After immunization, remove spleen, harvest antibody secreting B-cells.
Fuse these to myeloma (cancer) cells, this produces a hybridoma whose cells can infinitely divide and produce a single antibody.
From the multiple hybridoma cell lines, identify the one that makes an antibody specific to the injected protein.
Supernatant from this cell line contains pure mono-specific antibodies.

35
Q

How are antibodies used to detect specific molecules?

A

Can recognize protein of interest through fluorescent immunolocalization.
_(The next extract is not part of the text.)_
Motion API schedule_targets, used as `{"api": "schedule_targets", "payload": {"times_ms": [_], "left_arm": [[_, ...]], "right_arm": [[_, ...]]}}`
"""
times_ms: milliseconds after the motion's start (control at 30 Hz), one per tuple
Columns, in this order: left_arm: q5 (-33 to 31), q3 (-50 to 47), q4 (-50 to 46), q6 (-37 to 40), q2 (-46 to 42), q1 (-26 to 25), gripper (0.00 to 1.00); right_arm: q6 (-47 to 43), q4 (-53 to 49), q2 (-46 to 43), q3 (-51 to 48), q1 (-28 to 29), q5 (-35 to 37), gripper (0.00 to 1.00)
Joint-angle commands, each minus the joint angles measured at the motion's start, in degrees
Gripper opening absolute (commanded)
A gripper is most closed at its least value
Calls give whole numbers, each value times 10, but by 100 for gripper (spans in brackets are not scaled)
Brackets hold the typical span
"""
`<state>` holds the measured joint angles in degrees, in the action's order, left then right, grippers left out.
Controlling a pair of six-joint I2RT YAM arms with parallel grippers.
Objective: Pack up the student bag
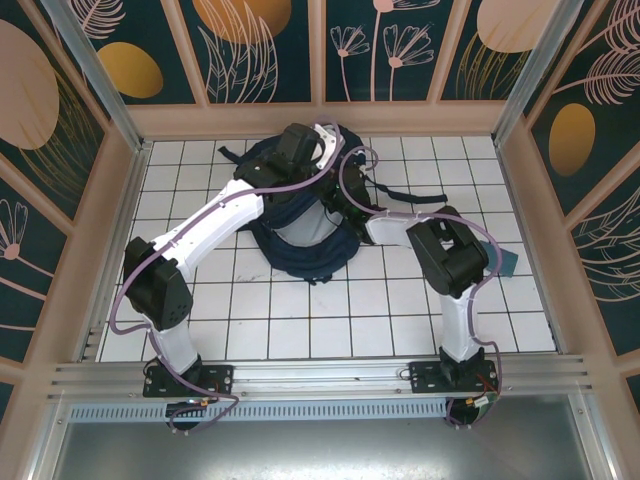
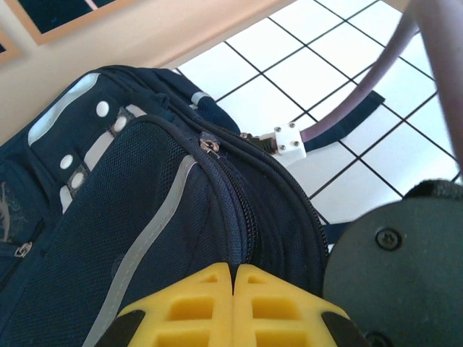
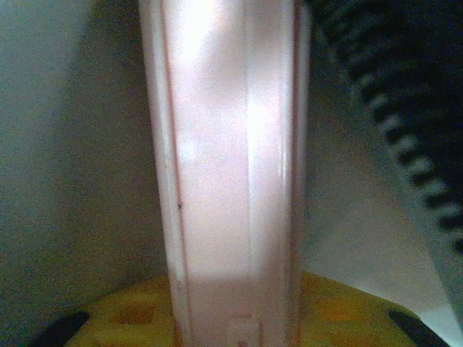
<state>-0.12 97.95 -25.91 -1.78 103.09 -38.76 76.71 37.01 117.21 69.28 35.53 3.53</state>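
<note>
scene: navy backpack (image 1: 300,258) lies upper centre of the overhead view on the white-tiled counter (image 1: 400,330) | left tool (image 2: 233,273): yellow fingers closed tight together, bottom centre of frame, just over the backpack's zipper (image 2: 242,210) | right tool (image 3: 231,322): gripping a pale pink case (image 3: 231,144), upright mid-frame

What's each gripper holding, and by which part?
The right gripper clamps a pink case by its near end. The left gripper is shut at the backpack zipper; whether it pinches anything is unclear.

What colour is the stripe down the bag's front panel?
Light grey stripe on the navy student bag; clearest in the left wrist view.
</note>
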Motion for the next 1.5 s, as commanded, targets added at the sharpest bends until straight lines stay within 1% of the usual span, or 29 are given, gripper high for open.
{"api": "schedule_targets", "payload": {"times_ms": [0,33,133,200,233,300,367,400,500,700,833,900,967,1033,1067,1133,1167,1200,1233,1267,1333,1367,1433,1467], "left_arm": [[52,34,88,-23,-13,-17,0],[52,34,88,-24,-13,-17,0],[48,34,88,-28,-13,-17,0],[42,34,87,-28,-13,-17,0],[38,34,86,-28,-13,-17,0],[32,34,85,-28,-14,-17,0],[23,35,84,-29,-12,-17,0],[19,36,85,-28,-12,-17,0],[5,36,87,-27,-13,-17,0],[-4,32,88,-30,-7,-17,0],[-5,12,97,-35,-10,-17,0],[1,1,103,-36,-10,-17,0],[14,-3,104,-36,-6,-18,0],[18,-4,101,-38,-2,-17,0],[19,-4,98,-40,1,-17,0],[23,-3,88,-47,3,-17,1],[22,-3,83,-57,4,-17,12],[18,-6,80,-68,2,-17,24],[9,-13,79,-82,-2,-16,39],[2,-22,80,-98,-7,-15,50],[6,-45,84,-126,-21,-7,64],[10,-60,86,-143,-30,-1,68],[13,-96,93,-172,-46,14,74],[6,-118,97,-182,-70,22,77]], "right_arm": [[48,47,43,58,13,75,33],[58,29,52,73,13,72,38],[77,-44,58,104,11,54,63],[83,-79,41,96,10,35,79],[85,-91,29,86,9,26,83],[87,-122,-1,62,6,-6,86],[82,-148,-34,39,3,-24,86],[82,-166,-47,30,0,-49,85],[79,-199,-90,-5,-10,-108,80],[103,-165,-157,-92,-23,-234,64],[117,-151,-207,-160,-24,-292,49],[116,-143,-235,-192,-24,-302,47],[91,-160,-269,-216,-25,-303,46],[62,-197,-312,-235,-29,-292,46],[43,-231,-336,-245,-32,-280,46],[2,-289,-388,-266,-38,-240,46],[-20,-322,-415,-275,-39,-213,48],[-41,-354,-437,-281,-56,-188,50],[-69,-389,-456,-282,-63,-160,53],[-100,-424,-469,-280,-71,-137,55],[-160,-468,-482,-270,-81,-117,62],[-183,-485,-483,-262,-84,-116,65],[-211,-490,-482,-251,-80,-131,69],[-214,-478,-478,-248,-77,-149,70]]}}
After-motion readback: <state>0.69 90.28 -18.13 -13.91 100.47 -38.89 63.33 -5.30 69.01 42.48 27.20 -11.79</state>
The expressed antigen is recognized by primary antibody, incubate, add secondary antibody which is fluorescent.

36
Q

How is the secondary antibody obtained?

A

Inject primary antibody in different animal, new animal makes antibodies against primary antibody.

37
Q

Why are secondary antibodies used?

A

These are generally bought.
Better for co-localization.
Also can amplify signal because secondary antibodies can recognize more sites on primary antibody.

38
Q

How can individual proteins be tagged in living cells?

A

GFP fusion protein.

39
Q

How can specific macromolecules be localized in the cell?

A

Immunogold electron microscopy.

40
Q

What is Immunogold electron microscopy?

A

Gold particles are attached to secondary antibody.

Can do double labelling, to distinguish by size of particles.